Exercise goal
Every line of the records counts; transcribe each one exactly.

#### Exercise input ####

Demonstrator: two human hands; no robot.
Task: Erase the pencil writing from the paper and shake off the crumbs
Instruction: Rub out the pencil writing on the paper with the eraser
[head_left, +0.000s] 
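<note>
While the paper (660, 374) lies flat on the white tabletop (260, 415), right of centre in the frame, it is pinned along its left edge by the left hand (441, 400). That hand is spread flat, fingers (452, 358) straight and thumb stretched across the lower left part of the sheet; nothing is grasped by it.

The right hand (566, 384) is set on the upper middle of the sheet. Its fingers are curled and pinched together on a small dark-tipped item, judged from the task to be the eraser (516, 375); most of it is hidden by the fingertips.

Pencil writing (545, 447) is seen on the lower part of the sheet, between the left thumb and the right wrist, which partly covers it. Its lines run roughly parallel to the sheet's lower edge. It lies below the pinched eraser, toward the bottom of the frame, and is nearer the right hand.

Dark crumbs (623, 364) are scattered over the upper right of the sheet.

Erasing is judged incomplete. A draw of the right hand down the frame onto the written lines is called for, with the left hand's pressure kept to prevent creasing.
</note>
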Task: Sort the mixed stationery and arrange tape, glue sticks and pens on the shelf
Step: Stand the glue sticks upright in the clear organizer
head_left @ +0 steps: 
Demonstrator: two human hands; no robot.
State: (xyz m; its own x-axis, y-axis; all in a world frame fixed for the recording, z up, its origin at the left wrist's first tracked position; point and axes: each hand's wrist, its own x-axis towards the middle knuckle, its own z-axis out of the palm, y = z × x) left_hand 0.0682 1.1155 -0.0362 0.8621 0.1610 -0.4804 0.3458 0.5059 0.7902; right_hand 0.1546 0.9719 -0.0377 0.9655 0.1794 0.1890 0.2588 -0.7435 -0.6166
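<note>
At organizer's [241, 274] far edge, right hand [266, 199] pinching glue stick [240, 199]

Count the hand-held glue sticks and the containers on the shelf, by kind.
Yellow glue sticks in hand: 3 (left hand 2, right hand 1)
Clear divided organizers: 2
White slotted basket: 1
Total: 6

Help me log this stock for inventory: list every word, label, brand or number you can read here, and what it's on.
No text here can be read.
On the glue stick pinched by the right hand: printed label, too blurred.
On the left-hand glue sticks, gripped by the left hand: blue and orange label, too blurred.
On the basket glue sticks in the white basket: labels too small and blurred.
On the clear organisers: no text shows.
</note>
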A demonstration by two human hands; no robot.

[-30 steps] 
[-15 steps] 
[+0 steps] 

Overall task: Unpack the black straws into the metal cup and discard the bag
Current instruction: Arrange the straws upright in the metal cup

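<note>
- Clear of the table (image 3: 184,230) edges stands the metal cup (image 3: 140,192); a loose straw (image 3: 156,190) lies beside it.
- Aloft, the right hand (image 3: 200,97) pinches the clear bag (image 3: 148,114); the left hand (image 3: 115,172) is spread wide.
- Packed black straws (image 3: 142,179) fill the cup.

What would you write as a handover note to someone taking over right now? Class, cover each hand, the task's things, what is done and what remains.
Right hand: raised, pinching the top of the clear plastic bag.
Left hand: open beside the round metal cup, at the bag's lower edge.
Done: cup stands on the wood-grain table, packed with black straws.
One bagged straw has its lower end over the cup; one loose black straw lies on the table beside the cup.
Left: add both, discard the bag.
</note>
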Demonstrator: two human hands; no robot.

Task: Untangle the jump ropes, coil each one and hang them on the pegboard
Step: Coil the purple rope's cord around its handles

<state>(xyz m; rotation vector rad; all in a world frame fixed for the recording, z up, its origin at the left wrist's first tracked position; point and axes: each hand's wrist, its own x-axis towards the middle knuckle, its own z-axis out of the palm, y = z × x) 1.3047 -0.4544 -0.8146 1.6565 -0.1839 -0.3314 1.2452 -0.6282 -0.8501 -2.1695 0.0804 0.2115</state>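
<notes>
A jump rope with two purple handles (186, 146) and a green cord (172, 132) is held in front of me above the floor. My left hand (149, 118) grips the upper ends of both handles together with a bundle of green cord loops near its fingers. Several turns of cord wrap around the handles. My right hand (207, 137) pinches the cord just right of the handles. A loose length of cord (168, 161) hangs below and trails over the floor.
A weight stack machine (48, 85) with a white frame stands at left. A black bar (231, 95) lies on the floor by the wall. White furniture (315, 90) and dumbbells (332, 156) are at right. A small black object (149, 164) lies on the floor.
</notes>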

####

Result of this exercise
Demonstrator: two human hands; no robot.
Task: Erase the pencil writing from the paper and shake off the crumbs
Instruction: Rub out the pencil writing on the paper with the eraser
[head_left, +0.000s] 
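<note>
While the paper (660, 374) lies flat on the white tabletop (260, 415), right of centre in the frame, it is pinned along its left edge by the left hand (441, 400). That hand is spread flat, fingers (452, 358) straight and thumb stretched across the lower left part of the sheet; nothing is grasped by it.

The right hand (566, 384) is set on the upper middle of the sheet. Its fingers are curled and pinched together on a small dark-tipped item, judged from the task to be the eraser (516, 375); most of it is hidden by the fingertips.

Pencil writing (545, 447) is seen on the lower part of the sheet, between the left thumb and the right wrist, which partly covers it. Its lines run roughly parallel to the sheet's lower edge. It lies below the pinched eraser, toward the bottom of the frame, and is nearer the right hand.

Dark crumbs (623, 364) are scattered over the upper right of the sheet.

Erasing is judged incomplete. A draw of the right hand down the frame onto the written lines is called for, with the left hand's pressure kept to prevent creasing.
</note>
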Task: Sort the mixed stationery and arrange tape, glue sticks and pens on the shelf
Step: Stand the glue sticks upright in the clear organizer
head_left @ +0 steps: 
Demonstrator: two human hands; no robot.
State: (xyz m; its own x-axis, y-axis; all in a world frame fixed for the recording, z up, its origin at the left wrist's first tracked position; point and axes: each hand's wrist, its own x-axis towards the middle knuckle, its own z-axis out of the palm, y = z × x) left_hand 0.0682 1.1155 -0.0362 0.8621 0.1610 -0.4804 0.3458 0.5059 0.7902; right_hand 0.1546 0.9719 -0.0377 0.9655 0.1794 0.1890 0.2588 -0.7435 -0.6166
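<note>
At organizer's [241, 274] far edge, right hand [266, 199] pinching glue stick [240, 199]

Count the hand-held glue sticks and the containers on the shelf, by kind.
Yellow glue sticks in hand: 3 (left hand 2, right hand 1)
Clear divided organizers: 2
White slotted basket: 1
Total: 6

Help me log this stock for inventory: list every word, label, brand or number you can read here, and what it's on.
No text here can be read.
On the glue stick pinched by the right hand: printed label, too blurred.
On the left-hand glue sticks, gripped by the left hand: blue and orange label, too blurred.
On the basket glue sticks in the white basket: labels too small and blurred.
On the clear organisers: no text shows.
</note>
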A demonstration by two human hands; no robot.

[-30 steps] 
[-15 steps] 
[+0 steps] 

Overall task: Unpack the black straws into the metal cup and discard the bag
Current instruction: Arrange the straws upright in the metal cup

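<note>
- Clear of the table (image 3: 184,230) edges stands the metal cup (image 3: 140,192); a loose straw (image 3: 156,190) lies beside it.
- Aloft, the right hand (image 3: 200,97) pinches the clear bag (image 3: 148,114); the left hand (image 3: 115,172) is spread wide.
- Packed black straws (image 3: 142,179) fill the cup.

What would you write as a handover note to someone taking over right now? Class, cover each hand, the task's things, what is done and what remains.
Right hand: raised, pinching the top of the clear plastic bag.
Left hand: open beside the round metal cup, at the bag's lower edge.
Done: cup stands on the wood-grain table, packed with black straws.
One bagged straw has its lower end over the cup; one loose black straw lies on the table beside the cup.
Left: add both, discard the bag.
</note>
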Demonstrator: two human hands; no robot.

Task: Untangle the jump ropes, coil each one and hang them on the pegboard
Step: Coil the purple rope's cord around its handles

<state>(xyz m; rotation vector rad; all in a world frame fixed for the recording, z up, its origin at the left wrist's first tracked position; point and axes: each hand's wrist, its own x-axis towards the middle knuckle, its own z-axis out of the palm, y = z × x) 1.3047 -0.4544 -0.8146 1.6565 -0.1839 -0.3314 1.2452 -0.6282 -0.8501 -2.1695 0.0804 0.2115</state>
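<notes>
A jump rope with two purple handles (186, 146) and a green cord (172, 132) is held in front of me above the floor. My left hand (149, 118) grips the upper ends of both handles together with a bundle of green cord loops near its fingers. Several turns of cord wrap around the handles. My right hand (207, 137) pinches the cord just right of the handles. A loose length of cord (168, 161) hangs below and trails over the floor.
A weight stack machine (48, 85) with a white frame stands at left. A black bar (231, 95) lies on the floor by the wall. White furniture (315, 90) and dumbbells (332, 156) are at right. A small black object (149, 164) lies on the floor.
</notes>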

Nothing else is part of this exercise.